Israel Elections: Vicious campaigning, mudslinging ramp up as vote nears

 
All parties voters can vote for at the ballot in Israel's March 23 election. (photo credit: SHLOMO BEN EZRI/CENTRAL ELECTIONS COMMITTEE)
All parties voters can vote for at the ballot in Israel's March 23 election.
(photo credit: SHLOMO BEN EZRI/CENTRAL ELECTIONS COMMITTEE)

The final stretch of the election campaign is revealing how vacuous our candidates are and how totally devoid of issues, policy and ideas are their platforms.

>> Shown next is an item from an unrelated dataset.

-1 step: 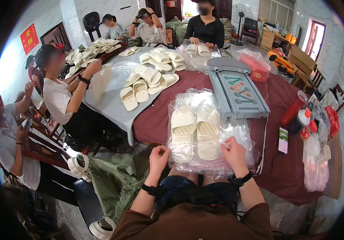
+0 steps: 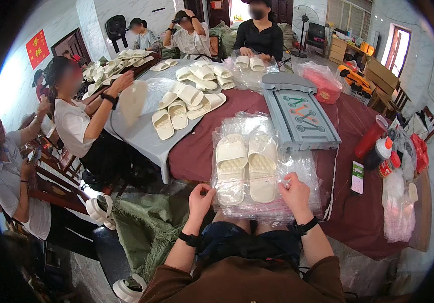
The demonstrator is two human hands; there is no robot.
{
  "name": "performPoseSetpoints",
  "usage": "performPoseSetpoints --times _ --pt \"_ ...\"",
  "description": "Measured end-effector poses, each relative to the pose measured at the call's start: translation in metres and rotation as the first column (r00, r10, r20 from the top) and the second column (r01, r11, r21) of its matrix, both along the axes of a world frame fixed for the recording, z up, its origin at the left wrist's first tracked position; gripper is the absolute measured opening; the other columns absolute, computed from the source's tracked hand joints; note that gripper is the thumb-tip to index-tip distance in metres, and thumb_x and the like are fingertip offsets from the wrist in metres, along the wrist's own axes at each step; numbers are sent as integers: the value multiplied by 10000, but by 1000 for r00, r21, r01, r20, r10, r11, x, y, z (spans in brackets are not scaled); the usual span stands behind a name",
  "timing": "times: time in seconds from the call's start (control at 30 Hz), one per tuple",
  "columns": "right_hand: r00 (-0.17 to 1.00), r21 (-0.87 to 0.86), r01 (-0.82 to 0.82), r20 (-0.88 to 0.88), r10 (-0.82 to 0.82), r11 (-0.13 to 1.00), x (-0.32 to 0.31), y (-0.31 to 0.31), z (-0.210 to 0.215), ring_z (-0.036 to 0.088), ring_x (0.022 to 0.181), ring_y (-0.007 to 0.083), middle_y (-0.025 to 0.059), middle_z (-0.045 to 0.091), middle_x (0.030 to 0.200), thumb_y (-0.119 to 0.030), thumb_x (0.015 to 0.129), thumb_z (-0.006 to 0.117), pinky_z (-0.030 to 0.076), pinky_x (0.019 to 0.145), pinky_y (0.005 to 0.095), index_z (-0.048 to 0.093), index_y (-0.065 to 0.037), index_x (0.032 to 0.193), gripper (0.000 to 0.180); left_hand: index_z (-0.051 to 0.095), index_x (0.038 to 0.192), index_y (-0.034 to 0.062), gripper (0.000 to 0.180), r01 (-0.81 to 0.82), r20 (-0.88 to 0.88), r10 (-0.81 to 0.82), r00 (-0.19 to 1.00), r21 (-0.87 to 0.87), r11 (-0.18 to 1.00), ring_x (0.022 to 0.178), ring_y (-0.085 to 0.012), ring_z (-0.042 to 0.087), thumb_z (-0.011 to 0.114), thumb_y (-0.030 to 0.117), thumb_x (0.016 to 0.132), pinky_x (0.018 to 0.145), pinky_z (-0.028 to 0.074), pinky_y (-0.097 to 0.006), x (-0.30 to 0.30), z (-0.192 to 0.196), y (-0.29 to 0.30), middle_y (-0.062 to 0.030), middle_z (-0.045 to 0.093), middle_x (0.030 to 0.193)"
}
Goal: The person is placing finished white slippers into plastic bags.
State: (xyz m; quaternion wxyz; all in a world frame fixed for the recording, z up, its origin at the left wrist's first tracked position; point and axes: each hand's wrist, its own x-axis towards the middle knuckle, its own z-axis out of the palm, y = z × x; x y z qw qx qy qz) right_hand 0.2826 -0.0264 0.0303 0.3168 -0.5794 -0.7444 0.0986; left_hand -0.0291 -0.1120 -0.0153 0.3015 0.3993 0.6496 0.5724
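A pair of cream slippers lies side by side in a clear plastic bag, toes pointing away from me: a left slipper (image 2: 230, 174) and a right slipper (image 2: 263, 171). The clear bag (image 2: 237, 122) rests on a stack of similar bags at the table's near edge. At the bag's left edge, my left hand (image 2: 200, 202) is closed, thumb and finger pinching the plastic. My right hand (image 2: 295, 194) pinches the bag's opposite edge, beside the right slipper's heel. Both slippers are untouched by my fingers.
A grey plastic folding stool (image 2: 300, 113) lies beyond the bags. Loose cream slippers (image 2: 186, 103) are piled to its left. On the right are a phone (image 2: 357, 178), a red tumbler (image 2: 371, 135) and bottles. A green woven sack (image 2: 149, 227) sits at my left. Co-workers surround the table.
At the left, a co-worker's hands and the slipper they hold have shifted slightly to the right. My own hands and the bagged slippers show no visible movement.
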Motion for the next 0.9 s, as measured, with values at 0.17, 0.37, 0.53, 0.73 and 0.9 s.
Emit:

 A week from today, Israelis will go to the polls for the fourth time in less than two years.
With polls showing no clear-cut front runner emerging with the ability to form a coalition – and with a number of parties teetering on the brink of elimination from the next Knesset – the scent of desperation is in the air. And when people are desperate, they tend to lash out.
As the Post’s Gil Hoffman reported, Likud activists verbally and physically assaulted New Hope supporters at a rally in Moshav Azarya on Saturday night. In addition to surrounding the car of party leader Gideon Sa’ar and attempting to damage it, the ruffians threw eggs and other objects at New Hope activists and disrupted their rally with a loudspeaker, calling the Likud breakaways traitors, among other epithets. Sa’ar later accused Prime Minister Benjamin Netanyahu of sending the protesters.
In another telling incident, Yisrael Beytenu leader Avigdor Liberman unceremoniously told interviewers on Channel 12’s Ofira and Berko Show on Friday that “the haredim [ultra-Orthodox] and Bibi are on a wheelbarrow together to the garbage dump.”
The Post’s Jeremy Sharon reported that United Torah Judaism chairman Moshe Gafni and his colleague, Housing and Construction Minister Ya’acov Litzman, called on the attorney-general to investigate Liberman for incitement.
“His [Liberman’s] despair in his fight against Netanyahu is making him say things like this, but we haredim have for a long time treated him like someone who has lost his mind,” said Gafni.
Liberman responded by accusing the haredi leaders of hypocrisy and shedding “crocodile tears,” citing a recent video issued by UTJ comparing non-Orthodox Jews to dogs.
The final stretch of the election campaign is revealing how vacuous our candidates are and how totally devoid of issues, policy and ideas are their platforms. Even when a substantive issue is raised, it ultimately turns into an empty campaign promise.
In a transparent ploy to win the votes of right wingers who put settlements at the top of their list of priorities, Netanyahu on Sunday pledged to authorize illegal West Bank settler outposts if he will be able to form a coalition.
 “I swear to you: If I create a strong right-wing government without a rotation, I will take care of the settlements and the authorization of the young settlements [outposts],” he said during a visit to the Givat Harel outpost in the West Bank’s Binyamin region, according to the Post’s Tovah Lazaroff.
Anyone listening to Netanyahu would be justified for reacting with skepticism. During the four years of former US president Donald Trump’s tenure – arguably the most blindly pro-Israel president in US history – Netanyahu didn’t legalize the outposts, despite similar promises.
The likelihood that he’ll ram through such a plan if reelected, with a more nuanced president in the Oval Office, is highly doubtful. But, in order to scrape away at support for Yamina’s Naftali Bennett and Sa’ar among those who live in settlements, Netanyahu is again making this promise. And maybe he’ll even gain a few votes because of it.
Because, with just one week to go, that’s what it’s all about: determining if either the left- or the right-wing blocs will be able to form a coalition, or whether we’re headed for an unprecedented fifth election.
Perhaps, if instead of promising anything to anyone and engaging in playground name calling, egg throwing and rally disruption, the candidates would actually discuss the vital issues that voters really care about in a calm and reasoned manner, it would be easier to make a choice and prevent another stalemate.
With the corona pandemic that has dominated everyone’s bandwidth for a year hopefully descending into the sunset, we must return to focus on repairing our frayed country. 
In this last week until Election Day, it’s incumbent on all the candidates and parties running to make their case loud and clear about what ideas they have and what they’ll do to contribute to rebuilding the economy, protecting our borders and addressing the day to day issues that affect each and every one of us.